John finds out it’s a scam when he stumbles back into the “operating room,” an abandoned warehouse that looks like the aftermath of one of his own traps. It’s heartbreaking, and the most remarkable aspect of Saw X is the extent to which it sympathizes with John aka Jigsaw, even after he starts picking off the doctor’s daughter and her accomplices one by one. You’re cheering Tobin Bell on, not just because he’s a horror legend like Gunnar Hansen or Kane Hodder, but because of his circumstances: left to die alone by an indifferent for-profit healthcare system, and then scammed by supposedly benevolent people. Even this group tops the cynical mortgage lender in Saw VI—these people deserve to die, all of them, from the ice queen doctor to her cronies and flunkies she’s more than willing to sacrifice to save herself. None of them make it out in one piece, much less alive—but John and Amanda do, and fans are left to cheer for another decade of proper Saw movies, none of this origin story mythology bullshit. Saw X could’ve come out in that initial six year run, and it would’ve qualified as one of the best entries.

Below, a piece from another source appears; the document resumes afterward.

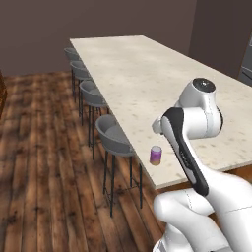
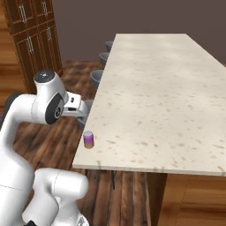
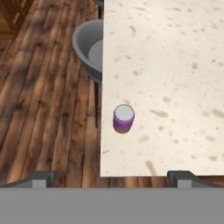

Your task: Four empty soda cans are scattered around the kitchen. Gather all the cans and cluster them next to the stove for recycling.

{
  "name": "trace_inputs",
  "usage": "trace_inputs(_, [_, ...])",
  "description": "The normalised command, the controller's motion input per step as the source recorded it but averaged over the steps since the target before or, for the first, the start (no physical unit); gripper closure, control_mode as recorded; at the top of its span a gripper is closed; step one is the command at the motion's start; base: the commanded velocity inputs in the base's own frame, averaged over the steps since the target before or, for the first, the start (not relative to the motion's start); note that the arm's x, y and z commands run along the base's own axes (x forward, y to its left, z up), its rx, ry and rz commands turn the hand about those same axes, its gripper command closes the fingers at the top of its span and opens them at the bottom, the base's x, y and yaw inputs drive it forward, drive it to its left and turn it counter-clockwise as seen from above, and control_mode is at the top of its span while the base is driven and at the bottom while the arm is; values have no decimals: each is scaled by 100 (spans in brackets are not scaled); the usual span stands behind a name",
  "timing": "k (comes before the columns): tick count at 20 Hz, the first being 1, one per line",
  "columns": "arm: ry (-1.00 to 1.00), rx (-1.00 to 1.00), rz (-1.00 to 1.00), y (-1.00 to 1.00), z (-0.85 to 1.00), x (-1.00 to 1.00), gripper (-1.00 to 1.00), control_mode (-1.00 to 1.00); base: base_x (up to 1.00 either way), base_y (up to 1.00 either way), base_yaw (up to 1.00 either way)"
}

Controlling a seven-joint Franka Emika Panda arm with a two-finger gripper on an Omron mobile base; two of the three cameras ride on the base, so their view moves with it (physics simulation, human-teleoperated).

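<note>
Overhead, in the hand view, my gripper (image 3: pixel 112 177) hangs with its jaws spread as wide as they go and nothing between them; the purple soda can (image 3: pixel 124 118) stands upright on the pale speckled counter (image 3: pixel 175 65) ahead of my fingertips (image 3: pixel 41 178) and about midway between them, just inside the counter's long edge and near its corner; a grey stool (image 3: pixel 89 48) sits below that edge, farther out from me. The risk, as I judge it, is plain: the can is light and empty, and it stands so close to the edge that a descent slightly off centre could let one finger clip its rim and knock it down onto the wooden floor (image 3: pixel 48 109).

From the left base view, my folded arm stands over the counter's near end, with the can (image 1: pixel 156 155) just beyond my elbow; my hand is hidden behind the arm, so a careless swing of the links could brush the can before my fingers reach it.

From the right base view, my hand (image 2: pixel 75 108) hovers above and slightly outside the counter edge, the can (image 2: pixel 88 139) below it and apart from it; coming straight down from there, I think, would put a finger on the counter lip rather than around the can.
</note>
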Motion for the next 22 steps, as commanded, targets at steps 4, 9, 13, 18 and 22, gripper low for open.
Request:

But where does the series stand today? Like I said, this is the most recent long-running American horror franchise, with Final Destination and Scream right behind it. There hasn’t been anything else of that magnitude since. So why more now? Opening weekend reactions have been positive: people want more Saw movies, classic style. The “back to basics” construction is in line with much of our pop culture now, which is seeing a recession of “lore” heavy storytelling and franchises in favor of simpler or more satisfying flavors. The best examples are Barbie and Oppenheimer, two subjects which any American needs no primer on, nor a dedicated subculture to join.

Saw X is a return to tortured form, with a much less frenetic and aggressive style than the 2000s films. Microsecond montages are gone along with the garish nu-metal aesthetics. In always-too-yellow Mexico, Saw X becomes elegiac as we follow John Kramer and Amanda Young exact their revenge on the sociopaths who’ve scammed hundreds. But John’s just as sick as them, and because Amanda is involved, this movie takes place after at least a few successful (and presumably semi-successful or botched) traps—in other words, not exactly The Bride in Kill Bill.

But there’s never been a movie monster like Tobin Bell. Jigsaw is fucking scary, but that doll is barely in Saw X. Kramer gives an astounding lead performance, perhaps the best of any aging horror icon; a performance that should get him an Oscar nomination. It won’t happen, because horror is the kid you kick at Christmas, after he’s made sure everyone has enough to eat this year.